### DIRECTIONS FOR THIS TASK
State how many lines of the data below hold the string "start", giving nothing but the number.
[EXERCISE DATA]
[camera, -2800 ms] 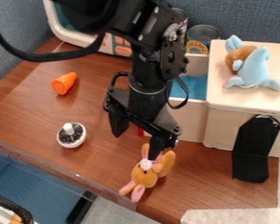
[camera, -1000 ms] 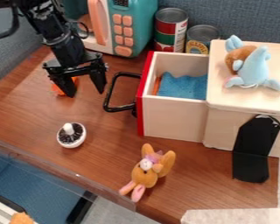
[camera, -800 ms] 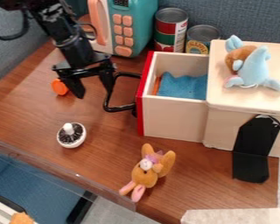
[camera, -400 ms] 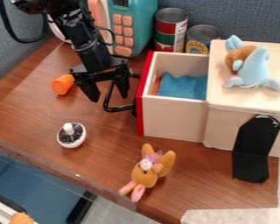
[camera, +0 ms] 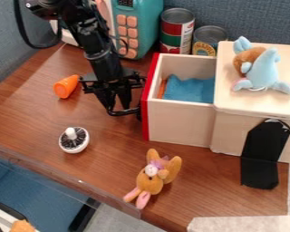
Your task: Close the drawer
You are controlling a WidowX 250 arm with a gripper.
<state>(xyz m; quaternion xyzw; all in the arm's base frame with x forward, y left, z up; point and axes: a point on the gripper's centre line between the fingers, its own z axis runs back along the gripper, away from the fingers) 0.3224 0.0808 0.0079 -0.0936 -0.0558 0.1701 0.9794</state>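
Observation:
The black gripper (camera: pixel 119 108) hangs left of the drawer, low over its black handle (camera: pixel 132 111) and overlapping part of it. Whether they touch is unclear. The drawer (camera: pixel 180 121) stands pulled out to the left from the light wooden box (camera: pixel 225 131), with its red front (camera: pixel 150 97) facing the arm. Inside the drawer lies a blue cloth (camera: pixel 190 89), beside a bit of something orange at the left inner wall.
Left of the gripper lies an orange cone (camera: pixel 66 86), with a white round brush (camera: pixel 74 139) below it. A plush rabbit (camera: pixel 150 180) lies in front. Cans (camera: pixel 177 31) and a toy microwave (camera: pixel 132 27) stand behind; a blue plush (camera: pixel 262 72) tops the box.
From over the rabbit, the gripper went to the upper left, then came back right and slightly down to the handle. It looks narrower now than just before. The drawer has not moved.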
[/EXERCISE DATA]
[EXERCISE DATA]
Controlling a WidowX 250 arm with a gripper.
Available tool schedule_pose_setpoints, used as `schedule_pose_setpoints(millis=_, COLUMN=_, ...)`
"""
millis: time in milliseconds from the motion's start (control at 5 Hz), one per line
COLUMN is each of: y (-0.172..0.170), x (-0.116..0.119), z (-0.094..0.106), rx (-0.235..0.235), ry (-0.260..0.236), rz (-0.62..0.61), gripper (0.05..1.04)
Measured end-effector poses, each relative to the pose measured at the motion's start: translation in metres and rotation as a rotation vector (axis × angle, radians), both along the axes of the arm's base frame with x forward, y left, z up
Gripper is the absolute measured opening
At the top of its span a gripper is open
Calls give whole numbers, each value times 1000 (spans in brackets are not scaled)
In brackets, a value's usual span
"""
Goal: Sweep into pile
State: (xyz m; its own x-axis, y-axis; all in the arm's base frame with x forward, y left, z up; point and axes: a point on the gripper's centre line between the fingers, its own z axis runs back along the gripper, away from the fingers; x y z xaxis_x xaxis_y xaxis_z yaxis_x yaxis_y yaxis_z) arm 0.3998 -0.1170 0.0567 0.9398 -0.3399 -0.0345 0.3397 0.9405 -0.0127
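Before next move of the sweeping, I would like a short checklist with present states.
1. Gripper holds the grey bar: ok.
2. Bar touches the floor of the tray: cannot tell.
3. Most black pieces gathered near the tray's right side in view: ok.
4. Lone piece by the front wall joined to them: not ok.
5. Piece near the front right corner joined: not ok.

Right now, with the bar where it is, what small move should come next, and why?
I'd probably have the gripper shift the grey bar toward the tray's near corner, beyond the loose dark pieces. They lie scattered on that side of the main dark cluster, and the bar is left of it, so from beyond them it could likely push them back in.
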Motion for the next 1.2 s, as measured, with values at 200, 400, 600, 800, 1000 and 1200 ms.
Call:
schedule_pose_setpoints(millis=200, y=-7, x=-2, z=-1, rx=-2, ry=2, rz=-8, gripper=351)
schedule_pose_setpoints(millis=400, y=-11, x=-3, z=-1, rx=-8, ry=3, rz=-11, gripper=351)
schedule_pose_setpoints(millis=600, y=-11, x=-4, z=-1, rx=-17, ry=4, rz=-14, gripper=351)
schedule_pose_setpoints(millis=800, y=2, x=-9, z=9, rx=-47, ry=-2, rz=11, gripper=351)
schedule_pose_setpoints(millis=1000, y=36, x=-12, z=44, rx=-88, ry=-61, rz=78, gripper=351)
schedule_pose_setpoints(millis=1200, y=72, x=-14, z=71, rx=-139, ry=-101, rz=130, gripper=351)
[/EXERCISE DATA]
### EXERCISE OUTPUT
2